◆ Exercise directions ◆
Restate the records word for word, omitting nothing.

### Data in this exercise

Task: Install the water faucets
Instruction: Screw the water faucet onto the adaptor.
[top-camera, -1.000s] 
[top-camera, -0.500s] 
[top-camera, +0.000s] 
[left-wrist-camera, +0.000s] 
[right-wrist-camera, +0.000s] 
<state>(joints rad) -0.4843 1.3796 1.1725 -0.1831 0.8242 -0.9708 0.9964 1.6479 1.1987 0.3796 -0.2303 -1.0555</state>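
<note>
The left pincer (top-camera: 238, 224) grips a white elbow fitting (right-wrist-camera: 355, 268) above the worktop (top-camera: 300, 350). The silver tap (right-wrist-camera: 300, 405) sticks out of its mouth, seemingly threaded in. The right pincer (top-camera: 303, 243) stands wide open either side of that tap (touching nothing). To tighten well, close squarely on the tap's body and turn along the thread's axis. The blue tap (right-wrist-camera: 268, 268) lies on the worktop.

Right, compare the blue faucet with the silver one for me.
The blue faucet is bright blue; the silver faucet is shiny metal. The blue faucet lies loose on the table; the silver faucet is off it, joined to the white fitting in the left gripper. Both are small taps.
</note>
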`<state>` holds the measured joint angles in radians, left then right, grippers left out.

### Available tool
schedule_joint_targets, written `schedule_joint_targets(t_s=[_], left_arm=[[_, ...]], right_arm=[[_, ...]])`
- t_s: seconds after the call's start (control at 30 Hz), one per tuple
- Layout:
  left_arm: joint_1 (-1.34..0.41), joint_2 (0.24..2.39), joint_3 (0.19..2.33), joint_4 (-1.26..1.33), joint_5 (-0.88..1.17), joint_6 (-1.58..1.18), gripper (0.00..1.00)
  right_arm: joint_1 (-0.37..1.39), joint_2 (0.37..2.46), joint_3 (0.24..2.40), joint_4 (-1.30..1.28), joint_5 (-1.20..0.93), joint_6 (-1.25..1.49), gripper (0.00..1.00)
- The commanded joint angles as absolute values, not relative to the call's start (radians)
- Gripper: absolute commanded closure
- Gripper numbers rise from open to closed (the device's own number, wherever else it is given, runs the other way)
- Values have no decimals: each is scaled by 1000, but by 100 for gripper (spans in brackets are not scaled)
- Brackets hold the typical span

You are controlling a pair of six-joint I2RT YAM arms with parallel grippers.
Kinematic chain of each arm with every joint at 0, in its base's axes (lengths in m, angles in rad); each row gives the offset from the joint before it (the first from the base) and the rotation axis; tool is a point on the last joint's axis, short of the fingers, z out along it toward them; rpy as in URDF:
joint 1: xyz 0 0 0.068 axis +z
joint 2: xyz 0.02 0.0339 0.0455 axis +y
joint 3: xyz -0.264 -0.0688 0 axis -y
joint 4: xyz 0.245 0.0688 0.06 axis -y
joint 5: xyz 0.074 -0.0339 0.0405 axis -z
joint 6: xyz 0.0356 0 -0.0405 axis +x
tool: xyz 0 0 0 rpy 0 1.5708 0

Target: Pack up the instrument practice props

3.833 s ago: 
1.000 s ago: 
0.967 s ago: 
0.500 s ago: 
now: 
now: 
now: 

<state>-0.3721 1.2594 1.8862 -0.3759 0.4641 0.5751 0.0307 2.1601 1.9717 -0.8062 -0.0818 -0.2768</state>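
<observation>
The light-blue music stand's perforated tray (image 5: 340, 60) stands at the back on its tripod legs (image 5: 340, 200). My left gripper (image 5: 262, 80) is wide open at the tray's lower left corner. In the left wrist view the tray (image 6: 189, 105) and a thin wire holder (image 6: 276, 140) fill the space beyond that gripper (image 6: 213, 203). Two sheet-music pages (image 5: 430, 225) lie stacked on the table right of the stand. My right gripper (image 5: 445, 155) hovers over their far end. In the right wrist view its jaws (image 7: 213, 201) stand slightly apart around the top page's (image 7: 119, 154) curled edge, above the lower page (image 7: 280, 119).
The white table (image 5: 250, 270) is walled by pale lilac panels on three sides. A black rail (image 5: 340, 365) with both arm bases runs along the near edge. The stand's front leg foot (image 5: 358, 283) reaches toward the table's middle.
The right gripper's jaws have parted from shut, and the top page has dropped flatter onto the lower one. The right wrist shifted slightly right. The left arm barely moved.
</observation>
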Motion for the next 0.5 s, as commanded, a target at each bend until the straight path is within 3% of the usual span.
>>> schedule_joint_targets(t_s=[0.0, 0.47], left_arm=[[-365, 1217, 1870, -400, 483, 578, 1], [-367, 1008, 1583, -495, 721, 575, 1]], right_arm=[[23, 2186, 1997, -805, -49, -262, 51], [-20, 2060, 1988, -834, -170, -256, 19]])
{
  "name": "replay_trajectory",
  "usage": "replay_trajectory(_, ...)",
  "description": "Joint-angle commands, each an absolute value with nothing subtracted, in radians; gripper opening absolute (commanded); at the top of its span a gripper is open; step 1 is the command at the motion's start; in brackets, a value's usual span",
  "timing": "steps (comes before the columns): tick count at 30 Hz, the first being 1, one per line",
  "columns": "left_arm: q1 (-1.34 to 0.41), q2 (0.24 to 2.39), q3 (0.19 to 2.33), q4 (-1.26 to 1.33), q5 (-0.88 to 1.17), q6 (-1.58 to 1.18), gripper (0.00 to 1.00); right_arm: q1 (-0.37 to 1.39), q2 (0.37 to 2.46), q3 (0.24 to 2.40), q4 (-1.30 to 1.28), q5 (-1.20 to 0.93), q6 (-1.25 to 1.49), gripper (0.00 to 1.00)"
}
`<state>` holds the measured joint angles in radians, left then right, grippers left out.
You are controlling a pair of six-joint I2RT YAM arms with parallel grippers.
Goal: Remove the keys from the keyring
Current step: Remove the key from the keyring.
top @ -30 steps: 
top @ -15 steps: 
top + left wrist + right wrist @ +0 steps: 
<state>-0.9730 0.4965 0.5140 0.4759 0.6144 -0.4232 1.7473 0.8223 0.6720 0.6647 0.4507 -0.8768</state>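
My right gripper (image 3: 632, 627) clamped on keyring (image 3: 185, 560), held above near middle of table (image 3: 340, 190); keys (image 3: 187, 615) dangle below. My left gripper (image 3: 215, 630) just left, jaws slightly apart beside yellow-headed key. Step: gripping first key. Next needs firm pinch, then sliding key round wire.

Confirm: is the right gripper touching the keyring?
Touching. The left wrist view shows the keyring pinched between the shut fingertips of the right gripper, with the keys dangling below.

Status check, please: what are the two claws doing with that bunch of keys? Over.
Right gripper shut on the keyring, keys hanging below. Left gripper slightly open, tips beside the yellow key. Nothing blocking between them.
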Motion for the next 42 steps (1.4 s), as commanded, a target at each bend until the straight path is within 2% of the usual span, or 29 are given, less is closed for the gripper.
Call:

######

◆ Solution to this task ◆
Task: Install the water faucets
Instruction: Screw the water faucet onto the adaptor.
[top-camera, -1.000s] 
[top-camera, -0.500s] 
[top-camera, +0.000s] 
[left-wrist-camera, +0.000s] 
[right-wrist-camera, +0.000s] 
<state>(joints rad) -0.4843 1.3796 1.1725 -0.1831 0.8242 -0.9708 0.9964 1.6479 1.1987 0.3796 -0.2303 -1.0555</state>
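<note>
The left pincer (top-camera: 238, 224) grips a white elbow fitting (right-wrist-camera: 355, 268) above the worktop (top-camera: 300, 350). The silver tap (right-wrist-camera: 300, 405) sticks out of its mouth, seemingly threaded in. The right pincer (top-camera: 303, 243) stands wide open either side of that tap (touching nothing). To tighten well, close squarely on the tap's body and turn along the thread's axis. The blue tap (right-wrist-camera: 268, 268) lies on the worktop.

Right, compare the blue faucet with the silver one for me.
The blue faucet is bright blue; the silver faucet is shiny metal. The blue faucet lies loose on the table; the silver faucet is off it, joined to the white fitting in the left gripper. Both are small taps.
</note>
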`<state>` holds the measured joint angles in radians, left then right, grippers left out.

### Available tool
schedule_joint_targets, written `schedule_joint_targets(t_s=[_], left_arm=[[_, ...]], right_arm=[[_, ...]])`
- t_s: seconds after the call's start (control at 30 Hz), one per tuple
- Layout:
  left_arm: joint_1 (-1.34..0.41), joint_2 (0.24..2.39), joint_3 (0.19..2.33), joint_4 (-1.26..1.33), joint_5 (-0.88..1.17), joint_6 (-1.58..1.18), gripper (0.00..1.00)
  right_arm: joint_1 (-0.37..1.39), joint_2 (0.37..2.46), joint_3 (0.24..2.40), joint_4 (-1.30..1.28), joint_5 (-1.20..0.93), joint_6 (-1.25..1.49), gripper (0.00..1.00)
- The commanded joint angles as absolute values, not relative to the call's start (radians)
- Gripper: absolute commanded closure
- Gripper numbers rise from open to closed (the device's own number, wherever else it is given, runs the other way)
- Values have no decimals: each is scaled by 1000, but by 100 for gripper (spans in brackets are not scaled)
- Brackets hold the typical span

You are controlling a pair of six-joint I2RT YAM arms with parallel grippers.
Kinematic chain of each arm with every joint at 0, in its base's axes (lengths in m, angles in rad); each row gives the offset from the joint before it (the first from the base) and the rotation axis; tool is a point on the last joint's axis, short of the fingers, z out along it toward them; rpy as in URDF:
joint 1: xyz 0 0 0.068 axis +z
joint 2: xyz 0.02 0.0339 0.0455 axis +y
joint 3: xyz -0.264 -0.0688 0 axis -y
joint 4: xyz 0.245 0.0688 0.06 axis -y
joint 5: xyz 0.074 -0.0339 0.0405 axis -z
joint 6: xyz 0.0356 0 -0.0405 axis +x
tool: xyz 0 0 0 rpy 0 1.5708 0

Target: Pack up the instrument practice props

3.833 s ago: 
1.000 s ago: 
0.967 s ago: 
0.500 s ago: 
now: 
now: 
now: 

<state>-0.3721 1.2594 1.8862 -0.3759 0.4641 0.5751 0.0307 2.1601 1.9717 -0.8062 -0.0818 -0.2768</state>
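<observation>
The light-blue music stand's perforated tray (image 5: 340, 60) stands at the back on its tripod legs (image 5: 340, 200). My left gripper (image 5: 262, 80) is wide open at the tray's lower left corner. In the left wrist view the tray (image 6: 189, 105) and a thin wire holder (image 6: 276, 140) fill the space beyond that gripper (image 6: 213, 203). Two sheet-music pages (image 5: 430, 225) lie stacked on the table right of the stand. My right gripper (image 5: 445, 155) hovers over their far end. In the right wrist view its jaws (image 7: 213, 201) stand slightly apart around the top page's (image 7: 119, 154) curled edge, above the lower page (image 7: 280, 119).
The white table (image 5: 250, 270) is walled by pale lilac panels on three sides. A black rail (image 5: 340, 365) with both arm bases runs along the near edge. The stand's front leg foot (image 5: 358, 283) reaches toward the table's middle.
The right gripper's jaws have parted from shut, and the top page has dropped flatter onto the lower one. The right wrist shifted slightly right. The left arm barely moved.
</observation>
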Motion for the next 0.5 s, as commanded, a target at each bend until the straight path is within 3% of the usual span.
>>> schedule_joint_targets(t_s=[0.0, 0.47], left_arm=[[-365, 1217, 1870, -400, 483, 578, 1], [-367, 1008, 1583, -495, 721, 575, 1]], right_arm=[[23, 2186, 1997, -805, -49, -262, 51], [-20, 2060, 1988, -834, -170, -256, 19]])
{
  "name": "replay_trajectory",
  "usage": "replay_trajectory(_, ...)",
  "description": "Joint-angle commands, each an absolute value with nothing subtracted, in radians; gripper opening absolute (commanded); at the top of its span a gripper is open; step 1 is the command at the motion's start; in brackets, a value's usual span",
  "timing": "steps (comes before the columns): tick count at 30 Hz, the first being 1, one per line",
  "columns": "left_arm: q1 (-1.34 to 0.41), q2 (0.24 to 2.39), q3 (0.19 to 2.33), q4 (-1.26 to 1.33), q5 (-0.88 to 1.17), q6 (-1.58 to 1.18), gripper (0.00 to 1.00); right_arm: q1 (-0.37 to 1.39), q2 (0.37 to 2.46), q3 (0.24 to 2.40), q4 (-1.30 to 1.28), q5 (-1.20 to 0.93), q6 (-1.25 to 1.49), gripper (0.00 to 1.00)"
}
`<state>` holds the measured joint angles in radians, left then right, grippers left out.
You are controlling a pair of six-joint I2RT YAM arms with parallel grippers.
Goal: Remove the keys from the keyring
Current step: Remove the key from the keyring.
top @ -30 steps: 
top @ -15 steps: 
top + left wrist + right wrist @ +0 steps: 
<state>-0.9730 0.4965 0.5140 0.4759 0.6144 -0.4232 1.7473 0.8223 0.6720 0.6647 0.4507 -0.8768</state>
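My right gripper (image 3: 632, 627) clamped on keyring (image 3: 185, 560), held above near middle of table (image 3: 340, 190); keys (image 3: 187, 615) dangle below. My left gripper (image 3: 215, 630) just left, jaws slightly apart beside yellow-headed key. Step: gripping first key. Next needs firm pinch, then sliding key round wire.

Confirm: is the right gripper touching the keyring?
Touching. The left wrist view shows the keyring pinched between the shut fingertips of the right gripper, with the keys dangling below.

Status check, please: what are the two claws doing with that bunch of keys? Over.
Right gripper shut on the keyring, keys hanging below. Left gripper slightly open, tips beside the yellow key. Nothing blocking between them.
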Motion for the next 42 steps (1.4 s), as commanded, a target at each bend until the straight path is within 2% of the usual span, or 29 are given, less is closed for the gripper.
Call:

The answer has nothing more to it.